Thursday , April 25 2024

Sinclair Retreats

Sinclair Broadcast Group (which includes FOX, WB, ABC, CBS, NBC, and UPN affiliates and reaches approximately 24% of all U.S. television households) — looking down the barrel of advertiser defections, a viewer boycott, a stock price heading south pronto, and strong opposition from Democrats — retreated from its plan to air Stolen Honor, a film that attacks the 1970s-era antiwar activities of Sen. John F. Kerry, and will instead run a special produced by its news division incorporating parts of the movie.

Their press release:

    Sinclair Broadcast Group announced today that on Friday, October 22, 2004 at 8:00 p.m. (7:00 p.m. central time) certain television stations owned by Sinclair Broadcast Group, Inc. will air a special one-hour news program, entitled A POW Story: Politics, Pressure and the Media. In order to minimize the interruption of normally scheduled programming in those markets where Sinclair owns and/or programs more than one television station, the news special will be broadcast on only one of those stations. A complete list of stations which will be airing the program and the times of such broadcasts is attached.

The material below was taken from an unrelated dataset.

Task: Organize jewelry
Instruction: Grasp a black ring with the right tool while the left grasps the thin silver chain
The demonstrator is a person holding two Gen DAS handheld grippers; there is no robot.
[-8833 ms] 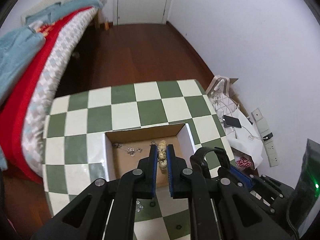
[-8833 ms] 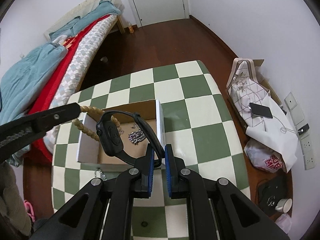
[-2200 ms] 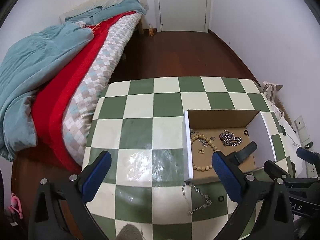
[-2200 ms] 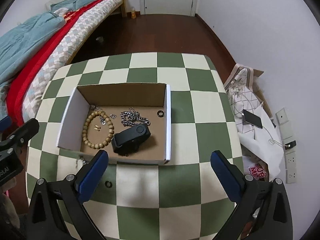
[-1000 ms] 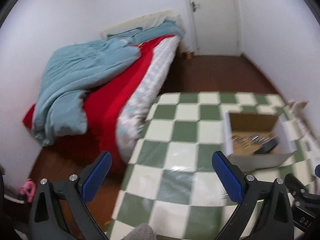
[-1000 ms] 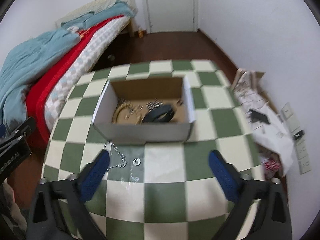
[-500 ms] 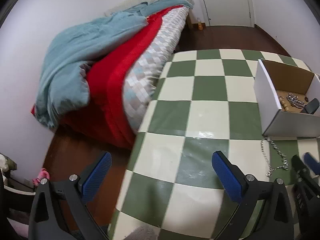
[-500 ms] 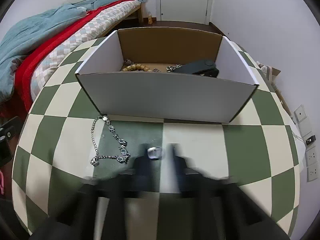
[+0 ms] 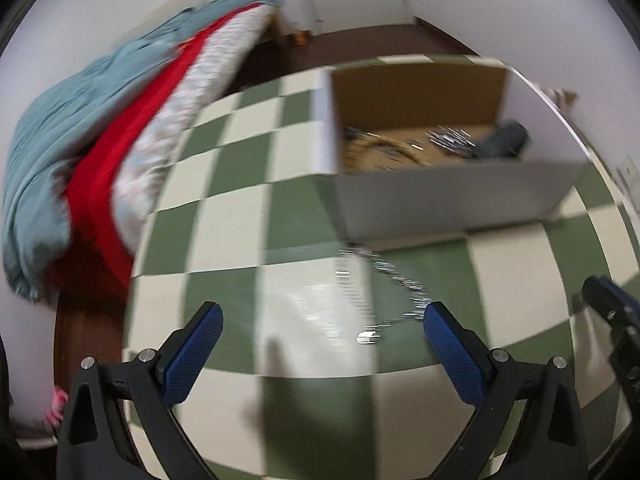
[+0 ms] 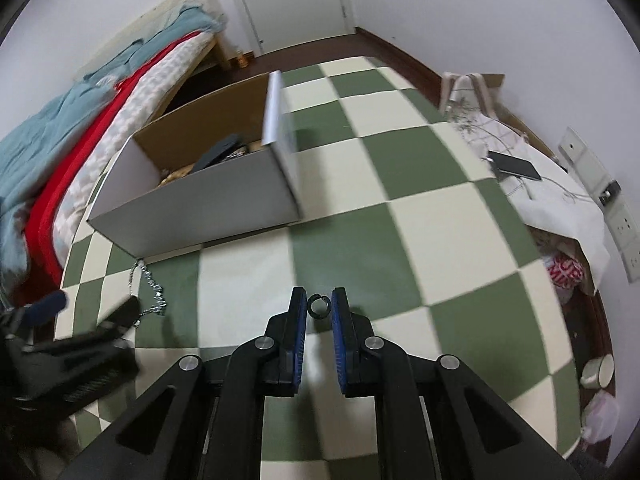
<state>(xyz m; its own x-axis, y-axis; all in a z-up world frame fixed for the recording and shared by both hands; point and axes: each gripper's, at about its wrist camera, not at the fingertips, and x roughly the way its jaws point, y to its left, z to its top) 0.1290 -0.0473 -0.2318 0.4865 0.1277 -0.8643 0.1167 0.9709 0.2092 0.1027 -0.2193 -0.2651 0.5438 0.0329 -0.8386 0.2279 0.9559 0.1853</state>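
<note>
Here the checkered surface (image 10: 400, 168) fills both views, with the cardboard box (image 10: 200, 208) at centre left of the right wrist view. The left hand-held gripper (image 9: 322, 340), low in its blurred frame, is spread wide over the silver chain (image 9: 394, 280). The right hand-held gripper (image 10: 319, 308) pinches a small dark ring (image 10: 319, 306) at lower centre. No writing is legible.

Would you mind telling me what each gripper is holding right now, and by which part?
The right gripper pinches a small dark ring across its band; the left gripper is open, holding nothing.
</note>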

    The news special will focus in part on the use of documentaries and other media to influence voting, which emerged during the 2004 political campaigns, as well as on the content of certain of these documentaries. The program will also examine the role of the media in filtering the information contained in these documentaries, allegations of media bias by media organizations that ignore or filter legitimate news and the attempts by candidates and other organizations to influence media coverage.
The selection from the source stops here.